= WORK ORDER =
Report every line of the records below that contains the word "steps".

(Extracted records)
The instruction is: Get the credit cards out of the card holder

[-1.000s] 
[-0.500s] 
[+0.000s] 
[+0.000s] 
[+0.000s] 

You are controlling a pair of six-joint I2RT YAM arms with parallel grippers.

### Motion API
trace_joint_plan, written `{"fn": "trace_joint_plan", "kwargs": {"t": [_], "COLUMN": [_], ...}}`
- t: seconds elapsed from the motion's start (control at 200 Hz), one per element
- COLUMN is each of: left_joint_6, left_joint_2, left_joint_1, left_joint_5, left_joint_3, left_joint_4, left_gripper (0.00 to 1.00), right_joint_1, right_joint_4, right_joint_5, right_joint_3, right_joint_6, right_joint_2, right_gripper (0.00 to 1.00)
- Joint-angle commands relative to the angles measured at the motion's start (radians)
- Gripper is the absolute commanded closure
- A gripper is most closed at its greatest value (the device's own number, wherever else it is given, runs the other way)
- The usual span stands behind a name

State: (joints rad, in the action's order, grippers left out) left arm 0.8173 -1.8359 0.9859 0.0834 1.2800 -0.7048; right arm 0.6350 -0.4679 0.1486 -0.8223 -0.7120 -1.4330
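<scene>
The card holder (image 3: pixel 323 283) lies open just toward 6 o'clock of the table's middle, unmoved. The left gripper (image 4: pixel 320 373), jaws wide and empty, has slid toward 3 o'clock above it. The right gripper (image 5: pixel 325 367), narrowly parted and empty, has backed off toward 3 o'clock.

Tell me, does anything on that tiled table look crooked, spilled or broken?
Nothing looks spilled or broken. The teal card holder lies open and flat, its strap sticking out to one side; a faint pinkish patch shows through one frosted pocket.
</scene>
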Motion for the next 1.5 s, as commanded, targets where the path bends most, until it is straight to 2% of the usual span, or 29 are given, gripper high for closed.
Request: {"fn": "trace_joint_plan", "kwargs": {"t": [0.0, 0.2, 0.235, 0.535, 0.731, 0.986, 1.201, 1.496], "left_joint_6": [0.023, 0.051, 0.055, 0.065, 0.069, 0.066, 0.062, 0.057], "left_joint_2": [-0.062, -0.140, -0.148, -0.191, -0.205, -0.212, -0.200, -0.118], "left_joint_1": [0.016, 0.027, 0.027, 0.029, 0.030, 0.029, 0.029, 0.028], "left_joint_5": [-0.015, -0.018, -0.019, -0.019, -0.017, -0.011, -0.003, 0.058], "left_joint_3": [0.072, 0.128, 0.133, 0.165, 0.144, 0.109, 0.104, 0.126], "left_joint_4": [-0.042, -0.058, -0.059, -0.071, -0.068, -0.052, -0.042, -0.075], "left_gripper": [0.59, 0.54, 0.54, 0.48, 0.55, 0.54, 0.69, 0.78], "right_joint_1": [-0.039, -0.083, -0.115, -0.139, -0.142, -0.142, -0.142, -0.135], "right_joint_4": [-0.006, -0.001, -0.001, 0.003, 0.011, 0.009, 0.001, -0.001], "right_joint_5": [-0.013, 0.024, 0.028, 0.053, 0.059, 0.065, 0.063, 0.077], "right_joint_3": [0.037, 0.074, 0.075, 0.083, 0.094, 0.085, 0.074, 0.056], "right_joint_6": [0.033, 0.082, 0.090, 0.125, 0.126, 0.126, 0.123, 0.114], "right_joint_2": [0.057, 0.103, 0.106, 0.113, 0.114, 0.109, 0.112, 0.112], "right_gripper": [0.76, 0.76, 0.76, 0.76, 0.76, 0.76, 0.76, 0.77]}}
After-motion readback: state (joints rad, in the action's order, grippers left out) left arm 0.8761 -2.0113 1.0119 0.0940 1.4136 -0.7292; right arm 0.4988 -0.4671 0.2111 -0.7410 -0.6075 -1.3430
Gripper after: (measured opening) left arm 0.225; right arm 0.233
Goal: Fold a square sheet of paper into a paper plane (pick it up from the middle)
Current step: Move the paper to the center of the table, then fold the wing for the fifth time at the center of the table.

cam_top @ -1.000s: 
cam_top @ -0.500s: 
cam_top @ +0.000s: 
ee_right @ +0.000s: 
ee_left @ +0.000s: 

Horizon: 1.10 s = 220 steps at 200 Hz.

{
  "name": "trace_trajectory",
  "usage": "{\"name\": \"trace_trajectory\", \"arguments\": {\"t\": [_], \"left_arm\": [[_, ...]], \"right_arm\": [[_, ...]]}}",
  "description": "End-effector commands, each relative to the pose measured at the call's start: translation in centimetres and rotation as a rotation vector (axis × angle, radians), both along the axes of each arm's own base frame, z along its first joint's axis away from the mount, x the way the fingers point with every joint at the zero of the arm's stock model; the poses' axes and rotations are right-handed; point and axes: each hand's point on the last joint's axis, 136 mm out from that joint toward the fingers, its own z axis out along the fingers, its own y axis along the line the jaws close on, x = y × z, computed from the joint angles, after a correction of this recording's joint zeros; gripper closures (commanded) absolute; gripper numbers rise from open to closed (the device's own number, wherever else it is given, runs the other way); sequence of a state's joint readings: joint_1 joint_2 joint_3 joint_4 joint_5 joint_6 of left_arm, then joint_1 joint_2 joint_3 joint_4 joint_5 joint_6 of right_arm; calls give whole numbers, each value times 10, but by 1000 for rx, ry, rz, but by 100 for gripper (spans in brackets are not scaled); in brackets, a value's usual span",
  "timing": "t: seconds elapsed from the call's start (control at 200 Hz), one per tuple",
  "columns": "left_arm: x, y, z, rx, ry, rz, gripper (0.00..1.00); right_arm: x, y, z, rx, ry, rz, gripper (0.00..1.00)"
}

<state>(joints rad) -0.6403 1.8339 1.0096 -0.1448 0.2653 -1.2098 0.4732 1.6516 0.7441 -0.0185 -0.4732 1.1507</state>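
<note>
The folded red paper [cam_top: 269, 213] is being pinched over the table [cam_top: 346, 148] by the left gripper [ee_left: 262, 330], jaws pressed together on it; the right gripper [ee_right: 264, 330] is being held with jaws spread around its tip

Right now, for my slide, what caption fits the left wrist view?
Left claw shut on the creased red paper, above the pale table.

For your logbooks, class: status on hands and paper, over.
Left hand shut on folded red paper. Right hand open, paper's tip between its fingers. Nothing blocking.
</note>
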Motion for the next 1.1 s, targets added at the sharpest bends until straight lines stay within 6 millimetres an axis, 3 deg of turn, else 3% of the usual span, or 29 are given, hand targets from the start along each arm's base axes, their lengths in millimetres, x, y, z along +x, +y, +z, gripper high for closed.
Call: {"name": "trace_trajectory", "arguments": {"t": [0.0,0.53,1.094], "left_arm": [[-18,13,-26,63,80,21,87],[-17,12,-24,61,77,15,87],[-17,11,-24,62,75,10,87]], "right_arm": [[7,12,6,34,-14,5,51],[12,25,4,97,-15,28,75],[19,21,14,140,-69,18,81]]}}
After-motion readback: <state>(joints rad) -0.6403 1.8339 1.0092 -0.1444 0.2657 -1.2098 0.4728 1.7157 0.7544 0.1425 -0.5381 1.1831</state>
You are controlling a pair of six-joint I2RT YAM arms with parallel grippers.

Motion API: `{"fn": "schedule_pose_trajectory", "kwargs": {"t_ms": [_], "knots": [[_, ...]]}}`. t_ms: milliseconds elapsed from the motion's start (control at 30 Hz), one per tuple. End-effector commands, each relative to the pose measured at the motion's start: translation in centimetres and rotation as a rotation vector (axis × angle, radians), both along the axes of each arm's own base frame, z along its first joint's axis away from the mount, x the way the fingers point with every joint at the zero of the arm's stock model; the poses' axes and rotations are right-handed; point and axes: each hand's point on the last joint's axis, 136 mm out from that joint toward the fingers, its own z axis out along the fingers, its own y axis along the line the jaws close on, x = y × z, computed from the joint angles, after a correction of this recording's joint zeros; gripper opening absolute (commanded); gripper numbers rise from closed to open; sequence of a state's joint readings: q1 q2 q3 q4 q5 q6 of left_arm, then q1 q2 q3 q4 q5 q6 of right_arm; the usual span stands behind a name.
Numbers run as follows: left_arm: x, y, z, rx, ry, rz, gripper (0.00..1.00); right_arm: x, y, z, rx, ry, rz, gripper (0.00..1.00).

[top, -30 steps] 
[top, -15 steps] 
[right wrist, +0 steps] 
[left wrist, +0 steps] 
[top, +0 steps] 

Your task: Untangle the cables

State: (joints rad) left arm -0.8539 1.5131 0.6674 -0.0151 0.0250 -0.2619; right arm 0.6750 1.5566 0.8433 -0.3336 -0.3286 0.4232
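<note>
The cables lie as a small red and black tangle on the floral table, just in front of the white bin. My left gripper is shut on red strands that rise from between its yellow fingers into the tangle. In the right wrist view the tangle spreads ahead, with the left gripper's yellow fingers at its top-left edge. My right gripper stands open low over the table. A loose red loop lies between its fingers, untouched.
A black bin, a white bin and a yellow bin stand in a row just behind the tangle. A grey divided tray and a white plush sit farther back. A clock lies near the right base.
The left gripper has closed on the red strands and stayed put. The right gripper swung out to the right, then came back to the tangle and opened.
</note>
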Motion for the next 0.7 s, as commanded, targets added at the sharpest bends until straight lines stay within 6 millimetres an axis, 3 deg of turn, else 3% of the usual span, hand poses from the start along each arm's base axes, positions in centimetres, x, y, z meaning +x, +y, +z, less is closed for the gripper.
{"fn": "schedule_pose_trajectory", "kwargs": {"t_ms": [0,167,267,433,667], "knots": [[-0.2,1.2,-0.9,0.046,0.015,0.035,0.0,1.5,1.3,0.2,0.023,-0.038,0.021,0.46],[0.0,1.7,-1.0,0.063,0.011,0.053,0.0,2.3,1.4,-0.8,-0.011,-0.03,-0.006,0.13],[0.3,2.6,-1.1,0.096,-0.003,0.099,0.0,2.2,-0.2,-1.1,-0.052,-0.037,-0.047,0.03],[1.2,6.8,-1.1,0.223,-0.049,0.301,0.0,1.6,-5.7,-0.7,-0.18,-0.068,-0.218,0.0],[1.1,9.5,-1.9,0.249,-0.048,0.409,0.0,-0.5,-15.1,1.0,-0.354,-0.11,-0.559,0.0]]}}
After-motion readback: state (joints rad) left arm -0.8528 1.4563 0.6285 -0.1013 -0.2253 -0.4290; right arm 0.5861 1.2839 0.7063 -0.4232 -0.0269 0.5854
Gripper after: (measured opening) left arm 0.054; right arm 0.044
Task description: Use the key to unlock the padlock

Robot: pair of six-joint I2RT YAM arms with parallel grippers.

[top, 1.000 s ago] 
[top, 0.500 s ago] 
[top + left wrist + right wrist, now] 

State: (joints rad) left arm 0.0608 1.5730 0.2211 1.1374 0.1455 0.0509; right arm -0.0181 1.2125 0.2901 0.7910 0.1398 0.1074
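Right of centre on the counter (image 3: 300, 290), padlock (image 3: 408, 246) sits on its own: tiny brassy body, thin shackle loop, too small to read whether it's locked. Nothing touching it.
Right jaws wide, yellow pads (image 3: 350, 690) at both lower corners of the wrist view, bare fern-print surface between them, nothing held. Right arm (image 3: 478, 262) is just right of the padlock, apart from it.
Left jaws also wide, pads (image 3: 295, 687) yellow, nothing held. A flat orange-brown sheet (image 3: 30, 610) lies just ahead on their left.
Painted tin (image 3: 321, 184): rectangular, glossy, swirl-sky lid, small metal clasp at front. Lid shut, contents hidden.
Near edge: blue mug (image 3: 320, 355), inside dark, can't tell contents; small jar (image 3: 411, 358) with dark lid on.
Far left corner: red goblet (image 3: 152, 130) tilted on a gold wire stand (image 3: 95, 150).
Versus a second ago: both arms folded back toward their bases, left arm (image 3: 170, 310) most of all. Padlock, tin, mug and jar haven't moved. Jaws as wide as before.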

= RESULT FOR THIS TASK =
Horizon: 1.10 s = 220 steps at 200 Hz.
[top, -30 steps] 
[top, -15 steps] 
[right wrist, +0 steps] 
[left wrist, +0 steps] 
[top, +0 steps] 

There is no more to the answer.